Google’s Latest Experiment Allows Your Paint Brush To Produce Musical Notes

Googles-Latest-Experiment-Allows-Your-Paint-Brush-to-Produce-Musical-Notes

Google has introduced a new tool — Paint with Music — that allows you to have a one of a kind experience. Launched in June this year, the platform offers an interactive experience, connecting two completely different but major art forms — painting and music composition. How does it work, you ask? 

Powered by Magenta’s DDSP library (Differentiable Digital Signal Processing) and assisted by machine learning, the Paint with Music tool transforms your brush strokes into musical notes. Your paintbrush is essentially the tool that helps you create music. And yes, you can play it on any instrument from an elaborate list available. So from flute to saxophone, you have the option of painting your notes on a variety of sensorial canvases. These include “in the sky,” “underwater,” “on the street,”  and “on paper.”

The canvas, machine learning (ML), and special sound effects on the platform come together to make your painting talk or produce music. Having said that, a little bit of understanding of musical notes will come in handy. The tool is fairly easy to use. On the Paint with Music website or the app, once you launch the experiment, Google gives you four canvas options to choose from. 

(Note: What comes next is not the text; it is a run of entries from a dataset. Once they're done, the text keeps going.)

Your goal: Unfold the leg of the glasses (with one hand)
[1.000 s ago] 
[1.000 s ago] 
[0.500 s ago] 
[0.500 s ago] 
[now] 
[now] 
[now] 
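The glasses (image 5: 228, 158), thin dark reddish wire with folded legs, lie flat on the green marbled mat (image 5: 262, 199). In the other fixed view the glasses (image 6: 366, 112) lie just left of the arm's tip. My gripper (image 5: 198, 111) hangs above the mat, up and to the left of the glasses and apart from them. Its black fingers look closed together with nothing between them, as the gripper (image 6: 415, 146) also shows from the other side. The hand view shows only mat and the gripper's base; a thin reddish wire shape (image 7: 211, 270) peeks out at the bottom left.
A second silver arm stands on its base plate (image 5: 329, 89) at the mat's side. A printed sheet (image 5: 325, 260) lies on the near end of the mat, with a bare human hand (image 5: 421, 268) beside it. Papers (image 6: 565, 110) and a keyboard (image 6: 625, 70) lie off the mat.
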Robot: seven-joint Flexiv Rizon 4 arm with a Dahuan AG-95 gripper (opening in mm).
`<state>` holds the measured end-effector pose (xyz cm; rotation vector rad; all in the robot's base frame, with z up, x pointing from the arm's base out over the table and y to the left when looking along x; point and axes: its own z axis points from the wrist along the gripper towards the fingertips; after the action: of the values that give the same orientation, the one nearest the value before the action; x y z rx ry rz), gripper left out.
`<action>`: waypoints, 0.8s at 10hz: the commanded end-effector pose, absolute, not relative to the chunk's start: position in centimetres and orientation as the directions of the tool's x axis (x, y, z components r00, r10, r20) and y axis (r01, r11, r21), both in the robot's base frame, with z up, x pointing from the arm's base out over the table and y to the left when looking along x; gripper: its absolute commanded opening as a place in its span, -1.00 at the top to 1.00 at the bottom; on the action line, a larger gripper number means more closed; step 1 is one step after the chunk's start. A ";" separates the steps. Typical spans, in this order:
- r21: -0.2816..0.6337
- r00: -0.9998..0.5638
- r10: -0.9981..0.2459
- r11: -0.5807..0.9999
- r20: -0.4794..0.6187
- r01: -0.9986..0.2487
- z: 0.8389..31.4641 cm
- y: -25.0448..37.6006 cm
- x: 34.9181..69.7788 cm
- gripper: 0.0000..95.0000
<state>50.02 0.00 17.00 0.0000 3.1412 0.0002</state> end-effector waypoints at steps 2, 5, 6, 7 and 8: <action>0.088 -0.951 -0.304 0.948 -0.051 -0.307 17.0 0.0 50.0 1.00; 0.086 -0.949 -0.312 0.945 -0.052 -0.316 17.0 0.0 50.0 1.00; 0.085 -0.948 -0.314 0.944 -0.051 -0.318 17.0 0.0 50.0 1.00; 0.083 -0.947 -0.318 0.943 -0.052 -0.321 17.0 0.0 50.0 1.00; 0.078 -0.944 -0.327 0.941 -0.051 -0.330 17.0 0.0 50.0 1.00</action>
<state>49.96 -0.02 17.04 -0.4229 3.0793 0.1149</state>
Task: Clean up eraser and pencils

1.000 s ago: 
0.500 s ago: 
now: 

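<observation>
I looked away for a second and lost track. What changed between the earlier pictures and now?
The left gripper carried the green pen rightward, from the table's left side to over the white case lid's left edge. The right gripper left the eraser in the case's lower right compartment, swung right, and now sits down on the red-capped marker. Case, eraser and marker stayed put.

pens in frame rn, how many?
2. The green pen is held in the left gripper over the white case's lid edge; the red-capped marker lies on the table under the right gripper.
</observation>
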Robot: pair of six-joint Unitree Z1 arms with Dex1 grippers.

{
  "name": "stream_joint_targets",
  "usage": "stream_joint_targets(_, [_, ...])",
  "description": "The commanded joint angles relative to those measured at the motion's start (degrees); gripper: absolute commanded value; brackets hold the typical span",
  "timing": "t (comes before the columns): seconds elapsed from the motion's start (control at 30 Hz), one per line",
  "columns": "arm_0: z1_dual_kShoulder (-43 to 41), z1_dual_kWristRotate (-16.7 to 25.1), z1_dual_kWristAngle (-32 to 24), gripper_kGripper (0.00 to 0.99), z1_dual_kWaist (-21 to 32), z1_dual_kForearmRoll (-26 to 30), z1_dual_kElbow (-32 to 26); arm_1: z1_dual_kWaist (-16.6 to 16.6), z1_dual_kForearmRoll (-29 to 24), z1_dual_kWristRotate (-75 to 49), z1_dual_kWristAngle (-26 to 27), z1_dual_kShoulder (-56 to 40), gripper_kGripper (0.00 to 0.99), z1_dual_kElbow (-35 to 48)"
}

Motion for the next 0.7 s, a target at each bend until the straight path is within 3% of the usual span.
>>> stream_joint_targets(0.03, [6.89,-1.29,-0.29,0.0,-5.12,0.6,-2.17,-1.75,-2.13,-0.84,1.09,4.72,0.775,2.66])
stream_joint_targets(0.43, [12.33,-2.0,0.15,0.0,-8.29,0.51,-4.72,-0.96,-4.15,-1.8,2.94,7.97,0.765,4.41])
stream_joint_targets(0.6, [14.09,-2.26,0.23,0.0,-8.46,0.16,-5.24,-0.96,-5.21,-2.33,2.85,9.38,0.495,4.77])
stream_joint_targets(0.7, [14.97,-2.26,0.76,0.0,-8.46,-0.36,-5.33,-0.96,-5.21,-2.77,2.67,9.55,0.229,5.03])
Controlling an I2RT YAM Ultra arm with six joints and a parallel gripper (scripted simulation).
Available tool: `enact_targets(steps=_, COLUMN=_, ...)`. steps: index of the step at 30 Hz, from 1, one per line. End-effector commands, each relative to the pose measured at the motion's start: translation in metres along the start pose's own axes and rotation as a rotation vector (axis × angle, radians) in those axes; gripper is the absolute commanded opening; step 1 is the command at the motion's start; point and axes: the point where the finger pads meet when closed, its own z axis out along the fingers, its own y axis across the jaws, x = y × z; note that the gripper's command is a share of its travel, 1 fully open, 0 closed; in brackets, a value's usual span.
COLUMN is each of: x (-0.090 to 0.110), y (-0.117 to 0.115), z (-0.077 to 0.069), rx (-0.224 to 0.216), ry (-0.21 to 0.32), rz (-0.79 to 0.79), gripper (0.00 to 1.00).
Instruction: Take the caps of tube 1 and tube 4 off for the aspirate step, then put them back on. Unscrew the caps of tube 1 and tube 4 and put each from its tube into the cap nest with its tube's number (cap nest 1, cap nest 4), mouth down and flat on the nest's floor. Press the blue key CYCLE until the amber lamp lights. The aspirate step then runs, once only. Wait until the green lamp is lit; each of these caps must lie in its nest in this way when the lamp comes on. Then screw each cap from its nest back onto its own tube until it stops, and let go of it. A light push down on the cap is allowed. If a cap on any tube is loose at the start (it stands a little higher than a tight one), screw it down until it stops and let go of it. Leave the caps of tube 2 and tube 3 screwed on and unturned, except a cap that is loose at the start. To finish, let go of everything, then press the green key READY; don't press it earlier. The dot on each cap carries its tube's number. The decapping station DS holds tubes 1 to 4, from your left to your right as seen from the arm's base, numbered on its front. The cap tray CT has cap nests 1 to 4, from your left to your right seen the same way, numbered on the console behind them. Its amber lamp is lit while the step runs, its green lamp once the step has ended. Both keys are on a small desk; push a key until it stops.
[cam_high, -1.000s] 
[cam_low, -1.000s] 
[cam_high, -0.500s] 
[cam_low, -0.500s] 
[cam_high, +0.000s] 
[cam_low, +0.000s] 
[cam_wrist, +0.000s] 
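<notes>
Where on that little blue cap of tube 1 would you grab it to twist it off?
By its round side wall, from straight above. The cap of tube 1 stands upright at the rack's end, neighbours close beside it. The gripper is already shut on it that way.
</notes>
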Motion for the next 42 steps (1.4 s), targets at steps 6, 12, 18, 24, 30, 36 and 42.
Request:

Also Read: How Spotify Has You Humming

Once you have selected your favourite canvas, the next thing to factor in is the musical instrument you want your paintbrush to sound like every time you draw something. On the right bottom of your screen, you have the option to undo a note that you have drawn or even delete the entire painting and start afresh.

This is the second Google experiment that involves painting as the mainstay of the tool. In November 2020, Google AI’s Chimera Painter enabled users to create a fleshed-out creature based on a rough sketch. The tool added features and textures online and this machine learning model was created with Unreal Engine and the GAN-based (generative adversarial network) ML algorithm. Even though the tool primarily focussed on the needs of game developers, anyone could use it and turn a rough doodle into a monster that looked real. 

“What if artists had a paintbrush that acted less like a tool and more like an assistant? A machine learning model acting as a paintbrush could reduce the amount of time necessary to create high-quality art without sacrificing artistic choices, perhaps even enhancing creativity,” the Google AI team wrote back then in a blog post, explaining the Chimera Painter demo.